Padawan
«Ho solo salvato loro la vita!» era sempre così che cercava di difendersi il giovane Eren Jeager quando ne combinava una delle sue.
«Hai guidato la tua fottuta navicella come un pazzo, hai fatto prendere fuoco a metà città, ti sei fatto inseguire da cinquanta starfighters e cosa peggiore: non hai seguito i miei ordini.» la voce del suo maestro era gelida e nessuno con un minimo di sale in zucca si sarebbe permesso di rispondere per le rime. O meglio, nessuno escluso il suo allievo, dannatamente ribelle.
«Non è morto nessuno, ho fatto il mio dovere da Jedi. Ho difeso delle persone innocenti.» sputò, entrando a grandi falcate nel suo appartamento, seguito a ruota dall'altro che improvvisamente lo afferro per il codino intrecciato, unica ciocca di capelli che aveva il permesso di portare lunga e che simboleggiava il suo stato di Padawan.

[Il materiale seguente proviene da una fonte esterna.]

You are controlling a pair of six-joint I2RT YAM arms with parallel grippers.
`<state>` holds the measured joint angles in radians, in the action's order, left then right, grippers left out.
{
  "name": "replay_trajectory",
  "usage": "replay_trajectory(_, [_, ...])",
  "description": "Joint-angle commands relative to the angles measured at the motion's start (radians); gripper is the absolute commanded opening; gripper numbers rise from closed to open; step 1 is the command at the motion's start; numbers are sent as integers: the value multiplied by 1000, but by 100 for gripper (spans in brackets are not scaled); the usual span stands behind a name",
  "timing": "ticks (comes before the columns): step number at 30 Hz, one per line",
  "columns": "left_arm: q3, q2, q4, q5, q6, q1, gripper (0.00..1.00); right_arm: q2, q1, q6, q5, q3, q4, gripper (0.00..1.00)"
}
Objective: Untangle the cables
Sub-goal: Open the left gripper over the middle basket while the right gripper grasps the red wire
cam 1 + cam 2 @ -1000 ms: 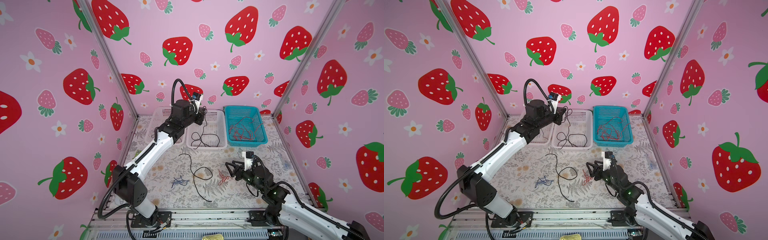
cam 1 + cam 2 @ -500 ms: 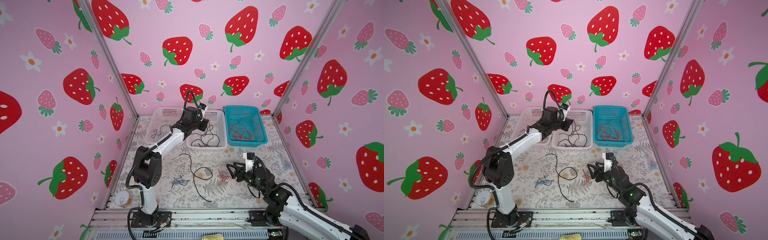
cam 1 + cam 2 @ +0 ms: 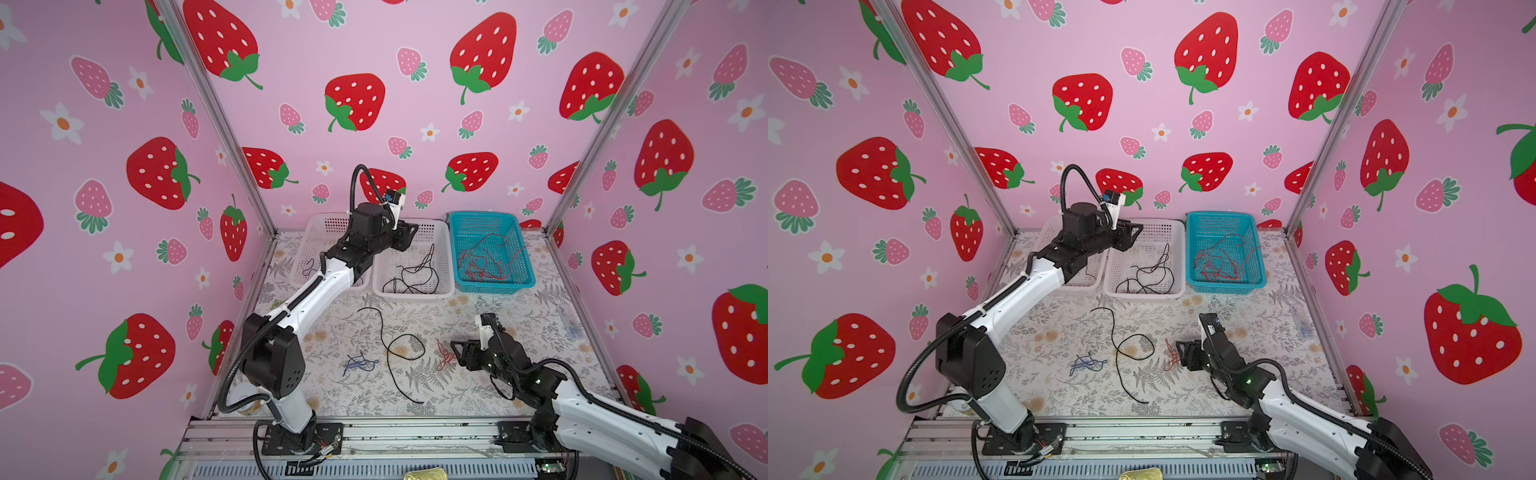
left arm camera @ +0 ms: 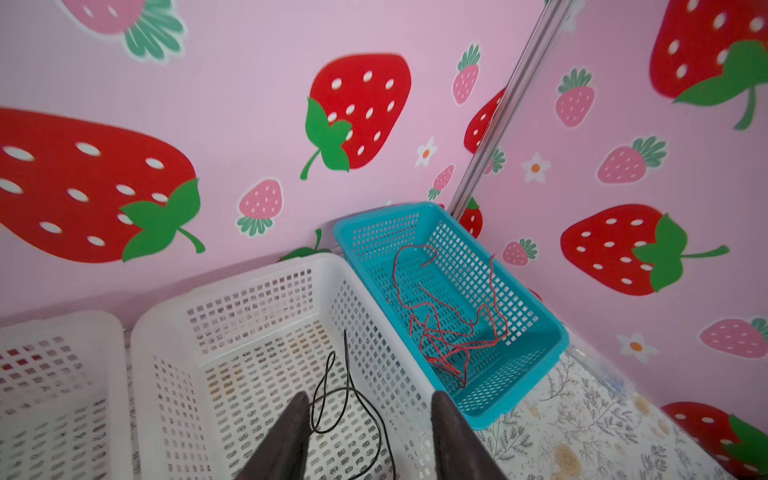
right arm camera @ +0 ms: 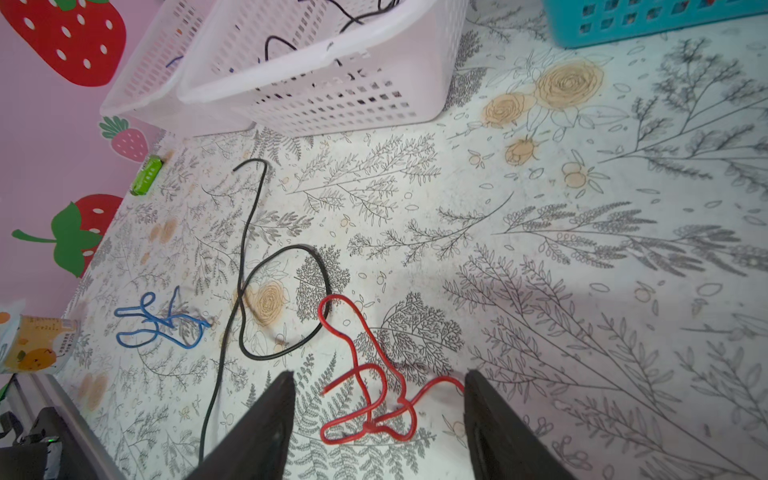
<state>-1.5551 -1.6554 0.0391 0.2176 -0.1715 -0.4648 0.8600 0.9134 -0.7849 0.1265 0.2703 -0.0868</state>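
Three loose cables lie on the floral table in both top views: a long black cable [image 3: 395, 349], a small blue cable [image 3: 359, 365] and a knotted red cable [image 3: 444, 359]. My right gripper [image 3: 457, 353] sits low at the red cable [image 5: 365, 395]. It is open, with a finger on each side of the knot and no grip. My left gripper [image 3: 409, 237] hovers open over the middle white basket [image 3: 411, 294], holding nothing. Black cables [image 4: 349, 399] lie in that basket below its fingers. Red cables [image 4: 440, 328] lie in the blue basket [image 4: 519, 374].
A second white basket [image 3: 316, 249] stands at the far left of the row, with a bit of blue cable [image 3: 309, 266] inside. A small green object [image 5: 146, 174] lies by the left wall. A printed cup [image 5: 37, 345] stands at the front left corner.
The left gripper has opened, and the black cable that hung from it now lies in the middle white basket. The right gripper has hardly moved.
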Motion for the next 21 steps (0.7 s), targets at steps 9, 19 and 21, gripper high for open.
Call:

«Il tuo dovere da apprendista Jedi è quello di seguire me e i miei ordini. Lo vedi questo?- chiese, tirando un po' più forte la ciocca castana tra le sue dita e costringendolo ad abbassarsi alla sua altezza.- Ancora un'azione come quella di oggi e avrò io stesso il piacere di tagliarlo via e potrai salutare il titolo di Jedi con la mano.» i suoi occhi argentei puntati in quelli smeraldini del giovane ribelle.
«Se avessimo agito diversamente molte di quelle persone non avrebbero avuto la fortuna di poterlo raccontare, maestro. Ho preso solo la scelta che ritenevo migliore.»
«Farti inseguire da tutte quelle dannate navicelle nemiche comportandoti da esca secondo te è la scelta migliore?»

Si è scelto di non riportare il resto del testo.